## WHAT TO PRODUCE
Every line that includes the word "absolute" needs to be copied from the listing.

## PROVIDED MATERIAL
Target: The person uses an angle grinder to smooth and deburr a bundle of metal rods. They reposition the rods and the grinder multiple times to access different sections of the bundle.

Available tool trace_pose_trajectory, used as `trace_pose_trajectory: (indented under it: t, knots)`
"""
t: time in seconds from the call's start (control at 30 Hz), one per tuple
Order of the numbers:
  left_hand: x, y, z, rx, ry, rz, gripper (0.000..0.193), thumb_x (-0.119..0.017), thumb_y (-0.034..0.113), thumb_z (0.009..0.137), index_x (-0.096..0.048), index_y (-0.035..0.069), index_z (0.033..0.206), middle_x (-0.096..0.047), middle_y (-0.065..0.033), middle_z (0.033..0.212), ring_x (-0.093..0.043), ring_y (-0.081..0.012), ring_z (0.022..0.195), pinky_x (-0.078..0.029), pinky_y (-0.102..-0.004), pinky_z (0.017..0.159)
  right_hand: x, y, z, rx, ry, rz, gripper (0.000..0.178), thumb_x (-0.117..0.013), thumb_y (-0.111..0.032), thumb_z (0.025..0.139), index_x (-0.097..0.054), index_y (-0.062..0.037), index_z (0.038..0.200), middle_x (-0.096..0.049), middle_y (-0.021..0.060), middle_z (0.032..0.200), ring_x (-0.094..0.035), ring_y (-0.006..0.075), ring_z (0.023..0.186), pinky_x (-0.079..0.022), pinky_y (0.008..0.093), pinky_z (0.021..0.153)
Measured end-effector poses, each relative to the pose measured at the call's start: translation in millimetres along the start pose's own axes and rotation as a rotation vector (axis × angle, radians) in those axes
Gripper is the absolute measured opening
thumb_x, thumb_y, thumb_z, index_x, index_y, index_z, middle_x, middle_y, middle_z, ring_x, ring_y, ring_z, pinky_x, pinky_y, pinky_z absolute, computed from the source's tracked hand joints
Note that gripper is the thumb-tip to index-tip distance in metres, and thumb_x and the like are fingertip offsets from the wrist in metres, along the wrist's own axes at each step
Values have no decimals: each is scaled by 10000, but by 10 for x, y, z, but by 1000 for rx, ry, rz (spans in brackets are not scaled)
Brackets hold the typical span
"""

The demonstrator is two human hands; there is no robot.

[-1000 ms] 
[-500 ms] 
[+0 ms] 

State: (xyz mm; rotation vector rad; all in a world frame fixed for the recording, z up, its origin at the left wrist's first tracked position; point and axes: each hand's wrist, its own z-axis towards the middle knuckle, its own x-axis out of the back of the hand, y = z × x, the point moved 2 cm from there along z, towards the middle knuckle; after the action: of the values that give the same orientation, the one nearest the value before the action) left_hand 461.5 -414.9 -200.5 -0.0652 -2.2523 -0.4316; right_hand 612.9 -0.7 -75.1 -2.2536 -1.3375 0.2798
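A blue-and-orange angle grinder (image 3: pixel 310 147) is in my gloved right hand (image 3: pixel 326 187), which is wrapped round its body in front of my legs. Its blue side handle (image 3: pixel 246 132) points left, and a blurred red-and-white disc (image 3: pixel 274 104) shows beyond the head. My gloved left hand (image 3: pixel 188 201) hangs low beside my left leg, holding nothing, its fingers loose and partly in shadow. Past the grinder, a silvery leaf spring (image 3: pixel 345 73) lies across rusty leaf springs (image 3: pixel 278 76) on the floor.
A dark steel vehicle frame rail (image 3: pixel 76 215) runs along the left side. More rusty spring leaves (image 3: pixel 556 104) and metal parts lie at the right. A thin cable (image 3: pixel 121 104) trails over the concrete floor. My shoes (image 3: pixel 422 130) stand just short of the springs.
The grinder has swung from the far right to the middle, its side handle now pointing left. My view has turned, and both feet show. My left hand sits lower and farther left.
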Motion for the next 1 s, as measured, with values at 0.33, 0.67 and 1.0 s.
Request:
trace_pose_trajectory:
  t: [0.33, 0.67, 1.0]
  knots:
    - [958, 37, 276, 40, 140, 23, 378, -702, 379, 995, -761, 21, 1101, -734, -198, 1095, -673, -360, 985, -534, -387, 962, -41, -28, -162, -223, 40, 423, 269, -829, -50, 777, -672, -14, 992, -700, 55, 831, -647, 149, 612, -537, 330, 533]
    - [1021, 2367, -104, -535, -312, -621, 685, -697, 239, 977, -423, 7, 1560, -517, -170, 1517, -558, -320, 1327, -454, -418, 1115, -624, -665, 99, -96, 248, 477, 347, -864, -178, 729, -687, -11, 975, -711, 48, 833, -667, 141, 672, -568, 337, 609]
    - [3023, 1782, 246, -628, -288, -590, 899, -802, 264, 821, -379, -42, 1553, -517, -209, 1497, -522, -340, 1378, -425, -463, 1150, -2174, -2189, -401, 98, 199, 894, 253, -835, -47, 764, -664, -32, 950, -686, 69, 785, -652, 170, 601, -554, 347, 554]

## ANSWER
Gripper is the absolute measured opening
thumb_x, thumb_y, thumb_z, index_x, index_y, index_z, middle_x, middle_y, middle_z, ring_x, ring_y, ring_z, pinky_x, pinky_y, pinky_z absolute, computed from the source's tracked hand joints

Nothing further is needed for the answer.